Laban was a 1980s Eurodisco duo consisting of Danish singers Lecia Jønsson and Ivan Pedersen. Both Pedersen and Jønsson were born in Denmark and originally sang in Danish, finding immediate success in their native country with their debut single "Hvor ska' vi sove i nat?" Laban quickly became one of Denmark's most popular music acts of the 1980s following the release of their subsequent Danish albums, which achieved platinum record status.

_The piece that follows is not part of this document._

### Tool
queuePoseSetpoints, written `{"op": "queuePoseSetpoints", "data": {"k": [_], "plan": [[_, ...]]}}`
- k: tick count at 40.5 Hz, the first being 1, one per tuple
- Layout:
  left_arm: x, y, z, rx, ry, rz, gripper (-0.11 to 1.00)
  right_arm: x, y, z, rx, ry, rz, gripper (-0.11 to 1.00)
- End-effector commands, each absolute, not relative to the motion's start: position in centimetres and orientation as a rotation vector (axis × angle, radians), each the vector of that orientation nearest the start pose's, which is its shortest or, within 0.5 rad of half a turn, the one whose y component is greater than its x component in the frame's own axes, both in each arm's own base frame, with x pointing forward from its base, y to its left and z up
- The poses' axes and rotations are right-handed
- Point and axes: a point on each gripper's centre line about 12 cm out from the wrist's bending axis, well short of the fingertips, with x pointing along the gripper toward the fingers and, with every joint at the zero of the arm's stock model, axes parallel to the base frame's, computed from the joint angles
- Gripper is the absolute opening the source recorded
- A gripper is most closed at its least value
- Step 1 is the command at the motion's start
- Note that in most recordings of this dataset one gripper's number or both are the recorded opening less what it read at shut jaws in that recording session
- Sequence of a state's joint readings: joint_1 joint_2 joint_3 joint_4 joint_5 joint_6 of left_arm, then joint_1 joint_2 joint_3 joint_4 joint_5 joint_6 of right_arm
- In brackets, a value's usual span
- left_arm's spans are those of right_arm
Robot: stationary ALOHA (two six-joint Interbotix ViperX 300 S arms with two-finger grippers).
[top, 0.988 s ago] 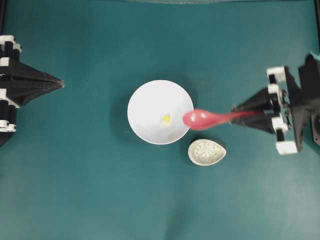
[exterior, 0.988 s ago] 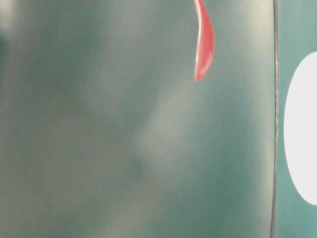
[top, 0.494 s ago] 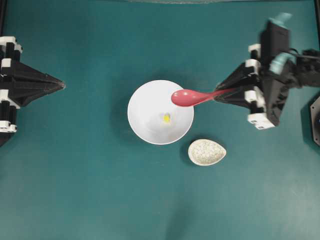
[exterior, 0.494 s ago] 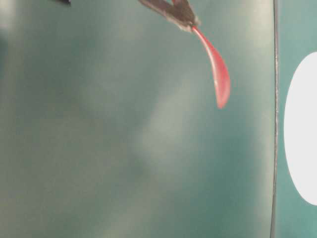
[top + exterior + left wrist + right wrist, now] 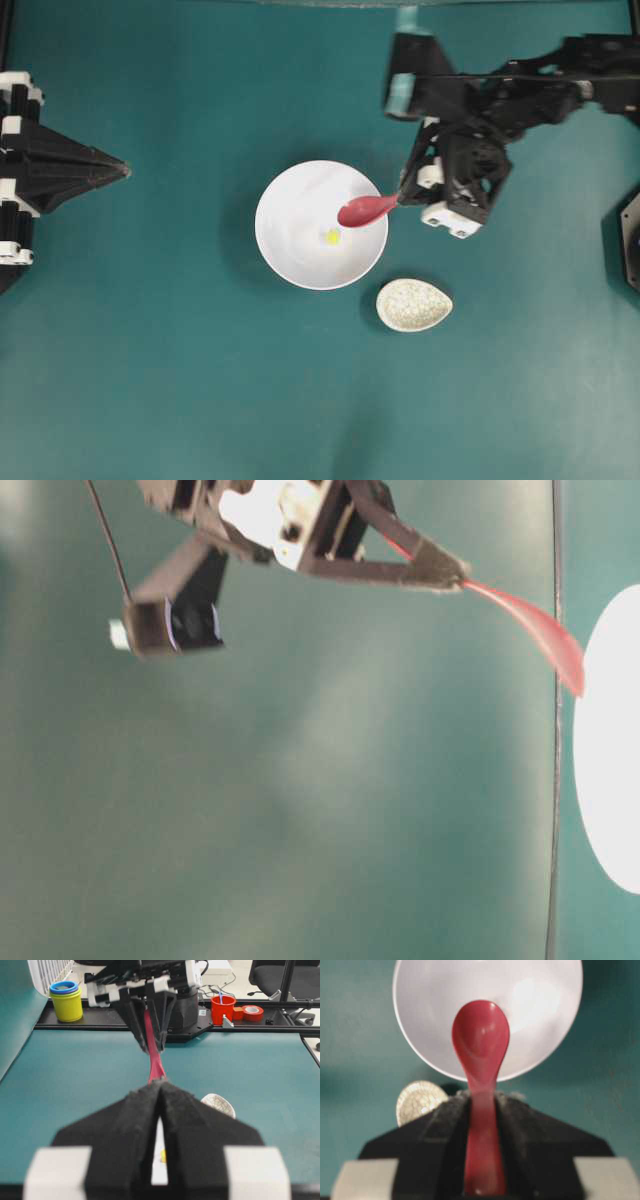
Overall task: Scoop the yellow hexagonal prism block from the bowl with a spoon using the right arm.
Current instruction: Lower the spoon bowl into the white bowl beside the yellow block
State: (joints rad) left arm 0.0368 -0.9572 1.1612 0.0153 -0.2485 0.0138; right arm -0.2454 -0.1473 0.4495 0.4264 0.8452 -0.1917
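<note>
Teal bench (image 5: 150, 380) seen from overhead, with the bowl (image 5: 290, 250) near its centre and the speckled spoon rest (image 5: 414, 304) just beside it, toward the near-right. The yellow hexagonal prism block (image 5: 332, 237) lies on the bowl's floor, slightly right of middle. The right gripper (image 5: 404, 196) is clamped on the handle of the spoon (image 5: 366, 210), whose scoop hangs over the bowl's right rim, hollow side up and close to the block, not touching it. The left gripper (image 5: 124, 169) rests with jaws together, holding nothing, near the bench's left edge. To scoop well, lower the tip to the bowl floor beside the block, then slide under it at a shallow angle and level the scoop before lifting.
</note>
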Motion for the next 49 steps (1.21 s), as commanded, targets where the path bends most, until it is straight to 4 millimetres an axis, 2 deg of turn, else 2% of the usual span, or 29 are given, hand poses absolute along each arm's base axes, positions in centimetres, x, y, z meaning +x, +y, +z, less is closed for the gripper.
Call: {"op": "queuePoseSetpoints", "data": {"k": [1,11,22,49], "plan": [[20.3,0.7,30.4,0.035,-0.073,0.035,0.0,36.0,-5.4,25.5,0.397,1.103,-0.001,0.24],[20.3,0.7,30.2,0.035,-0.061,0.035,0.0,36.5,-5.3,25.3,0.44,1.266,-0.024,0.24],[20.3,0.7,30.2,0.036,-0.061,0.035,0.0,37.6,-4.4,25.4,0.427,1.282,0.003,0.24],[20.2,0.7,30.2,0.036,-0.059,0.035,0.0,39.0,-4.6,24.1,0.428,1.344,0.011,0.24]]}}
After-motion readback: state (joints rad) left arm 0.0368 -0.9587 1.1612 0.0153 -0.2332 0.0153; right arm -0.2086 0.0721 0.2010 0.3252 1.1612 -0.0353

In 1986, the duo expanded into international releases with albums sung in English, allowing Laban to find limited international success. Their biggest hit, "Love in Siberia," broke into the American charts in the United States and found substantial popularity in Europe and Scandinavian territories. Laban's 1986 album, Caught by Surprise, also performed well and became the duo's most well-known album. The success of Caught by Surprise allowed Laban to release a second international album, Roulette, in 1987. Pedersen and Jønsson went their separate ways in 1988, ending Laban. The success they found allowed Laban's music to be released in over forty countries worldwide.

==History==
===Formation and success in Denmark===
In 1981, manager and producer Cai Leitner heard "Sarà perché ti amo" by Ricchi e Poveri, and thinking that it had the potential to be a hit single, he wanted a Danish version recorded. Through his secretary, Leitner requested for Danish producer and singer-songwriter Ivan Pedersen to rewrite the song in Danish. Leitner also suggested to Pedersen to record the song as a duet with Lecia Jønsson, a singer who was affiliated with EMI. The song was called "Hvor ska' vi sove i nat?" ("Where Are We Going to Sleep Tonight?").

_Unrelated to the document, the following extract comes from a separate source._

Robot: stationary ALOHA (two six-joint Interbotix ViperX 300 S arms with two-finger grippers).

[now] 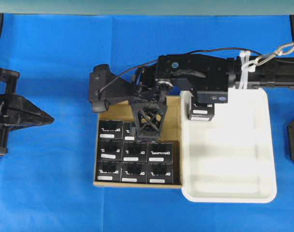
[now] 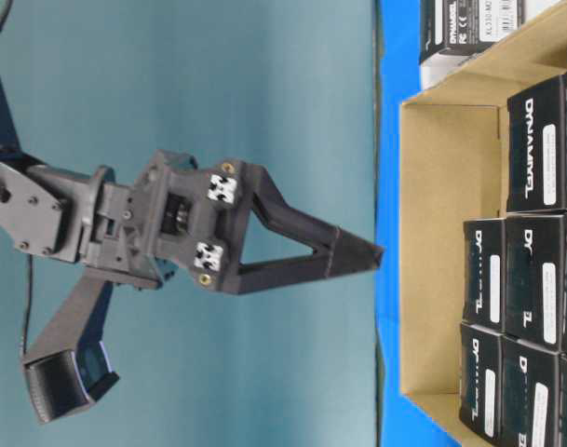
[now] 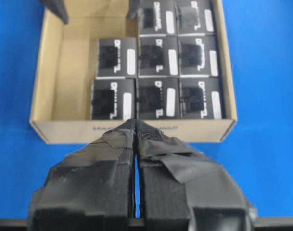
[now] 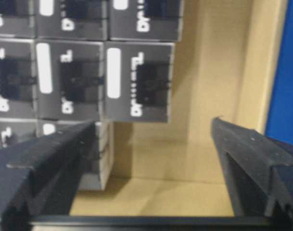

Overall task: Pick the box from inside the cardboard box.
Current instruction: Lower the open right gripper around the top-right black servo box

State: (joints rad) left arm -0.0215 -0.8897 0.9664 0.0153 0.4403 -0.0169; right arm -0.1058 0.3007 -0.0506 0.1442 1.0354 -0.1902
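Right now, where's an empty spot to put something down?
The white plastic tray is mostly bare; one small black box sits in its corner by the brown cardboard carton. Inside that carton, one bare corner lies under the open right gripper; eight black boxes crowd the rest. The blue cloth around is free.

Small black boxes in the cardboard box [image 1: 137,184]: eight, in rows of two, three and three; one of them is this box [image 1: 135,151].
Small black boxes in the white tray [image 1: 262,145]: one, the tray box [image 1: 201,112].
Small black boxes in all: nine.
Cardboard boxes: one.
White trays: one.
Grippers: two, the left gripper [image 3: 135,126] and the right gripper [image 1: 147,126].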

However, since both singers were involved in other projects, it was decided that the single would be released under a different name after consultation with the record company. Producer Tommy Seebach suggested the name Laban, inspired by Abba, which also included two A's. Seebach, an "in-house" producer at EMI, then had the song recorded in November 1981 with the identities of Pedersen and Jønsson remaining anonymous.

"Hvor ska' vi sove i nat?" was released in March 1982, and the record company used the anonymity for a PR campaign where music critics competed to guess who performed it. In turn, the campaign garnered significant attention, promoting sales of the single and making Pedersen and Jønsson's identities quickly known among the public. "Hvor ska' vi sove i nat?" became an instant hit in Denmark, resulting in the duo touring across the country to promote the single, which has sold over a million copies to date.

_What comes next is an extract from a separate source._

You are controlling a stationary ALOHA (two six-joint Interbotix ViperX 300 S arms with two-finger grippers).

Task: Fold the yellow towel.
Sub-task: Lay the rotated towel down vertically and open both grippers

Due to the song's success, a self-titled debut album, Laban, was swiftly recorded and released in October 1982, becoming a gold record on the day it released. The album featured a second song cover titled "Jeg ka' li' dig alligevel" (I Like You Anyway), originally released as "Angel from Paradise" by the Dutch group Hot Shot. The debut album was followed by Laban 2 in 1983 and Laban 3 in 1984, which were sung in Danish and reached platinum status in Denmark. During this time, Laban released their second hit single "Meget bedre nu" (Much Better Now), which reached #3 in autumn 1983.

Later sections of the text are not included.